La situation est préoccupante en Nouvelle-Aquitaine : près de 8 000 places de formation destinées aux demandeurs d’emploi vont être supprimées cette année. Cette réduction, représentant environ un quart de l’offre régionale, fait suite à une coupe de 35 millions d’euros dans la dotation annuelle de l’État, comme l’a annoncé la région récemment.

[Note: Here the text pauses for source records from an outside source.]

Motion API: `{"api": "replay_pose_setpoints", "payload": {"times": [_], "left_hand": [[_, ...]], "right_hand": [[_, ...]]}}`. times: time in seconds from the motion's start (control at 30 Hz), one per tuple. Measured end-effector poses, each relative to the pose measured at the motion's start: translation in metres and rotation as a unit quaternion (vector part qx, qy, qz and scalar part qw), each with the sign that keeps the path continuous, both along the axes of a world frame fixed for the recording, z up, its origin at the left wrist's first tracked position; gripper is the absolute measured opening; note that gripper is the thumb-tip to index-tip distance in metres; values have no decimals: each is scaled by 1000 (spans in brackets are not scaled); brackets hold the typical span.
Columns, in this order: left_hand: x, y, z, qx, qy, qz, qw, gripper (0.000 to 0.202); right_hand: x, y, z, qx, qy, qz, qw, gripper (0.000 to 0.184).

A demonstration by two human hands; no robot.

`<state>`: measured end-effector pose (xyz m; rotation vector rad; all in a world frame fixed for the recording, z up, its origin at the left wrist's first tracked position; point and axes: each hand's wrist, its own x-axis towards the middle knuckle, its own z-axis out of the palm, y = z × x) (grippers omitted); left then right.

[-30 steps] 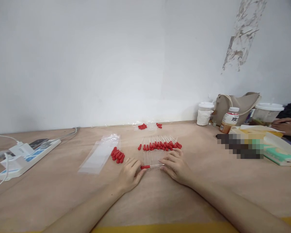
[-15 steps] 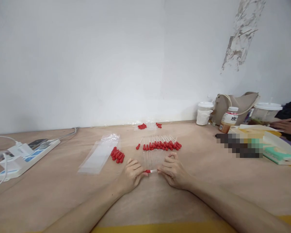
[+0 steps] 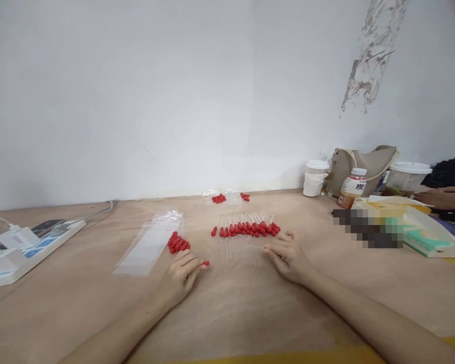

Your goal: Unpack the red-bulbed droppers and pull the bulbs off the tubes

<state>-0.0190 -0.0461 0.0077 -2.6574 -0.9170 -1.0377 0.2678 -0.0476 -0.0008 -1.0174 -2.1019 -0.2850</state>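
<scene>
My left hand [image 3: 184, 273] is closed, pinching a red rubber dropper bulb [image 3: 207, 263] whose end shows past the fingertips. My right hand [image 3: 288, 258] is closed on a thin clear glass tube [image 3: 255, 246] that points left from its fingertips. Below the tube's tip lies a row of clear tubes [image 3: 231, 253], side by side on the table. Beyond them, droppers with red bulbs [image 3: 246, 229] lie in a row, their thin stems pointing away from me. A heap of loose red bulbs [image 3: 176, 241] sits just behind my left hand.
Clear plastic bags [image 3: 146, 247] lie at left, near a white power strip [image 3: 34, 258]. A packed bag with red bulbs [image 3: 219, 198] lies by the wall. At right stand a cup [image 3: 314, 179], a bottle [image 3: 352, 188] and a tissue pack [image 3: 426, 235]; another person's hand [image 3: 445, 197] rests beyond.
My hands have moved apart, the left one going left with the red bulb. The right hand has shifted right and a little away with a tube. The camera view has shifted slightly.
</scene>
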Motion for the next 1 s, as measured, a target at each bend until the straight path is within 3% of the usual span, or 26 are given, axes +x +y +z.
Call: {"api": "replay_pose_setpoints", "payload": {"times": [0.1, 0.17, 0.33, 0.47, 0.53, 0.67, 0.83, 1.0], "left_hand": [[-4, 4, 9, -18, -60, 41, 997, 20], [-11, 13, 15, -26, -108, 100, 989, 24], [-54, 39, 27, -92, -202, 242, 944, 33], [-78, 46, 35, -208, -284, 252, 901, 44], [-80, 47, 36, -220, -311, 253, 889, 48], [-79, 50, 29, -191, -295, 255, 901, 45], [-81, 57, 21, -196, -257, 266, 908, 40], [-85, 73, 14, -185, -231, 307, 905, 38]], "right_hand": [[6, 7, 2, -39, 19, -78, 996, 29], [5, 9, 0, -49, 13, -100, 994, 28], [-2, 12, -8, -47, -7, -144, 988, 27], [-9, 17, -12, -46, -27, -165, 985, 25], [-13, 18, -13, -57, -36, -163, 984, 23], [-17, 15, -14, -63, -63, -144, 986, 21], [-15, 15, -17, -76, -70, -124, 987, 33], [-13, 18, -19, -75, -51, -116, 989, 34]]}}
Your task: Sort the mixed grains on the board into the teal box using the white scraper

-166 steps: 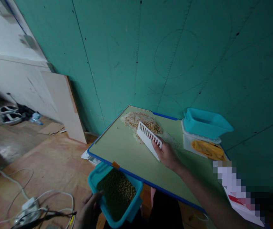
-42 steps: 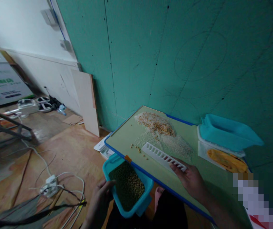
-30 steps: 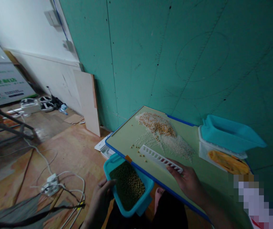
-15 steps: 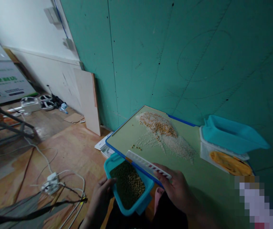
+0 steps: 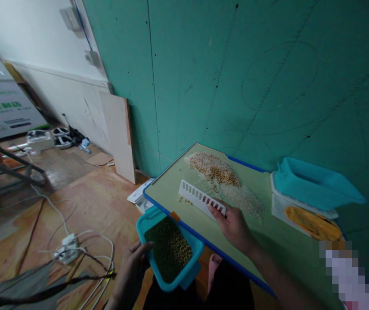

Le gouvernement a décidé de réduire de 56 % les crédits alloués aux formations dans le budget 2026, laissant ainsi la région dans l’impossibilité de couvrir ces coupes. Selon le conseil régional, il est devenu inévitable de supprimer près de 8 000 places sur une capacité annuelle de plus de 30 000 stagiaires.
Une situation intenable
Début mars, après une réévaluation des financements, la contribution de l’État, attendue à 65 millions d’euros, a été drastiquement réduite à 44,38 millions. Cette coupe s’ajoute à une première réduction de 15 millions déjà prévue dans le budget de l’année. La région a exprimé sa préoccupation face à la fragilisation des structures de formation, insistant sur le fait qu'elle n'est plus en mesure de compenser ces pertes.
Cependant, la région s’engage à investir 142 millions d’euros dans la formation des demandeurs d’emploi cette année, cherchant ainsi à limiter les impacts négatifs sur l’emploi.

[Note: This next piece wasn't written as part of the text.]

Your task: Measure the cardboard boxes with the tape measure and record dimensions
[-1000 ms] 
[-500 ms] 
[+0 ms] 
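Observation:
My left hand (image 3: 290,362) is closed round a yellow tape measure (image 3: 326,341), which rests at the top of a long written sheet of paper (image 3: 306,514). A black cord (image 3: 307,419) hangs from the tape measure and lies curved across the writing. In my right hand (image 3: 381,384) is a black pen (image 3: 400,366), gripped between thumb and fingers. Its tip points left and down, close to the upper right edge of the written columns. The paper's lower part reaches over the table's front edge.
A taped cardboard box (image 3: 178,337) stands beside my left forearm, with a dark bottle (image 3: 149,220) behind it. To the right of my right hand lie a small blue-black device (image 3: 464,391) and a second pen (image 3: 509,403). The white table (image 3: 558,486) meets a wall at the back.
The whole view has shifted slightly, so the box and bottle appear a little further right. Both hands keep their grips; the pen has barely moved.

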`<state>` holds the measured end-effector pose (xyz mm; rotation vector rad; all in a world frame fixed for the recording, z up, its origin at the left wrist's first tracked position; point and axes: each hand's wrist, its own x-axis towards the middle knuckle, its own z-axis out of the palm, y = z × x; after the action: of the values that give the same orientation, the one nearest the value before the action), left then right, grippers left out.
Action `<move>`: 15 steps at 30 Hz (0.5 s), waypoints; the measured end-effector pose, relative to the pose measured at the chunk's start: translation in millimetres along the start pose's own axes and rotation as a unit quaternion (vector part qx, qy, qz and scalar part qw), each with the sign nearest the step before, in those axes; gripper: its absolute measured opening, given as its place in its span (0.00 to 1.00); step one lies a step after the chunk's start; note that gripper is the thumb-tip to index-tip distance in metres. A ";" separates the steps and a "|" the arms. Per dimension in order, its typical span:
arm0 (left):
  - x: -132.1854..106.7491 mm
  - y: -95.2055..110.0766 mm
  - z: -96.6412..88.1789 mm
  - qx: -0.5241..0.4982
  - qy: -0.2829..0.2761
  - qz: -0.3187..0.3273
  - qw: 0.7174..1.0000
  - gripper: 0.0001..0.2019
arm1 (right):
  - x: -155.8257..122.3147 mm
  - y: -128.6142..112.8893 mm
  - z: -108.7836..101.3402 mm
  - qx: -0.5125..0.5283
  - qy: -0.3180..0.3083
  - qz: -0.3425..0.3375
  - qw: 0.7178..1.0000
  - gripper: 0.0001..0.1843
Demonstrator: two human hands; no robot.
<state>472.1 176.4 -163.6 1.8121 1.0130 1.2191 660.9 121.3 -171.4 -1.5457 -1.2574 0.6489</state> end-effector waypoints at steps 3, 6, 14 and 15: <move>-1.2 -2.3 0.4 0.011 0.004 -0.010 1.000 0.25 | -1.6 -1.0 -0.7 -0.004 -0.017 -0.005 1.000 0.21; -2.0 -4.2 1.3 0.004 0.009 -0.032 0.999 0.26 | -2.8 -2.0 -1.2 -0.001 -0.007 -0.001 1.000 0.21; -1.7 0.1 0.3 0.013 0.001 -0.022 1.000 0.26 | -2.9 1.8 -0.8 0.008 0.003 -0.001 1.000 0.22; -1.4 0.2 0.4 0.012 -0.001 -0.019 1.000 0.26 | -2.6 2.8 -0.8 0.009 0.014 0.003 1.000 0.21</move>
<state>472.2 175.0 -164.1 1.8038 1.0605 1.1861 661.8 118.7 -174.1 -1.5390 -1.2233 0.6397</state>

Une nécessité pour l’insertion
Au niveau national, l'association Régions de France a déjà alerté sur une éventuelle suppression de 60 000 places de formation, attribuant cela à un budget gouvernemental réduit à 377 millions d’euros, bien en deçà des 854,9 millions d’euros promis il y a trois ans. Une étude de la Dares en 2022 a démontré que les personnes ayant suivi une formation bénéficient d'une probabilité accrue de 10 % de retrouver un emploi dans les 18 mois suivants.

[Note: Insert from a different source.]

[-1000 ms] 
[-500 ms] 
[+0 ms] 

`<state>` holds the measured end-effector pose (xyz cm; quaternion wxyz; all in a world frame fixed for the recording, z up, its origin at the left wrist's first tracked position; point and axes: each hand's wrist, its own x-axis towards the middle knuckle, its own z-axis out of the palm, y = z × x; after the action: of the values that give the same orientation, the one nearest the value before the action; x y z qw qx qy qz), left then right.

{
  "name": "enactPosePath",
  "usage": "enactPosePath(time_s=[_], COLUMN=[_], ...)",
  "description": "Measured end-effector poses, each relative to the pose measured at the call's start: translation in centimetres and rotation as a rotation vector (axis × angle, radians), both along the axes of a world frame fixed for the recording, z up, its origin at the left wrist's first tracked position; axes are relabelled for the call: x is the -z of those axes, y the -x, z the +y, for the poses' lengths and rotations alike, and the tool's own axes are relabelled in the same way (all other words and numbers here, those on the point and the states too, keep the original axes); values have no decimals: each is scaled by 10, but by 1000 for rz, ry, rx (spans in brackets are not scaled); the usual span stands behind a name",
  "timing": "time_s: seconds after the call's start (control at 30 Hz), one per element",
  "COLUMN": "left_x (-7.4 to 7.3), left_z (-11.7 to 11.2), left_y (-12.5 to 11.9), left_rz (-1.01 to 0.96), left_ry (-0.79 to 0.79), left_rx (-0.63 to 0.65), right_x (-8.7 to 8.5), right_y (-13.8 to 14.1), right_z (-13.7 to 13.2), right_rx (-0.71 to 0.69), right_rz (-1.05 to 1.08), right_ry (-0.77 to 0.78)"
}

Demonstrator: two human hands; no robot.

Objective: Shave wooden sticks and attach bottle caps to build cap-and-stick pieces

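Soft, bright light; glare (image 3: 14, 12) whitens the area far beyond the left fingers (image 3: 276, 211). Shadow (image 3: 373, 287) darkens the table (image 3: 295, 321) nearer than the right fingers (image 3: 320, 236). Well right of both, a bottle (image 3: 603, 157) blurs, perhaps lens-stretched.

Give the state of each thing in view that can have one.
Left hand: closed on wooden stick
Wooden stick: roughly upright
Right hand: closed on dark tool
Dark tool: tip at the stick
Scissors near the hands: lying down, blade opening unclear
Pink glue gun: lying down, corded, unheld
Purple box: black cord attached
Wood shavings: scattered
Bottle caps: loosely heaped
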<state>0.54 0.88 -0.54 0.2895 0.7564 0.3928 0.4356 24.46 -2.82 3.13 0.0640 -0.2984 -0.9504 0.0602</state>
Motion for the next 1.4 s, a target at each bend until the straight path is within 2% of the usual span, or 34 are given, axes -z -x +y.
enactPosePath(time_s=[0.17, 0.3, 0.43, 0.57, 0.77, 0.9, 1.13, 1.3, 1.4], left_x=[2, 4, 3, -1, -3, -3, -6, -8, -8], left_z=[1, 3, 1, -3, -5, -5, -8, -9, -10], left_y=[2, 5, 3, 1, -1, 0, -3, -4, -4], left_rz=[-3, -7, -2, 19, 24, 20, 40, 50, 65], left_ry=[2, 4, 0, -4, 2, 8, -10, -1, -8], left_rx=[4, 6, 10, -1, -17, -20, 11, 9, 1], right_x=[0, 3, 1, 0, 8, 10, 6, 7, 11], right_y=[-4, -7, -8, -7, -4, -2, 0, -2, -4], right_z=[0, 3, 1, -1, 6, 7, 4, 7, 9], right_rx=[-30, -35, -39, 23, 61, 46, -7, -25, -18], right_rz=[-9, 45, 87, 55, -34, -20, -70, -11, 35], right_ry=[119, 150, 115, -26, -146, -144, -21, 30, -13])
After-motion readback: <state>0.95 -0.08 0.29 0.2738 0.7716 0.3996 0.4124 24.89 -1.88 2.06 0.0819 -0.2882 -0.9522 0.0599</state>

Par ailleurs, des statistiques récentes de l’Insee révèlent qu’au premier trimestre 2026, le taux de chômage en France a dépassé les 8 % pour la première fois en cinq ans, marquant une augmentation significative de 0,2 point par rapport au trimestre précédent et de 0,7 point sur an. Ces chiffres illustrent l’urgence d’une réponse adaptée pour contrer les effets néfastes du désengagement de l'État.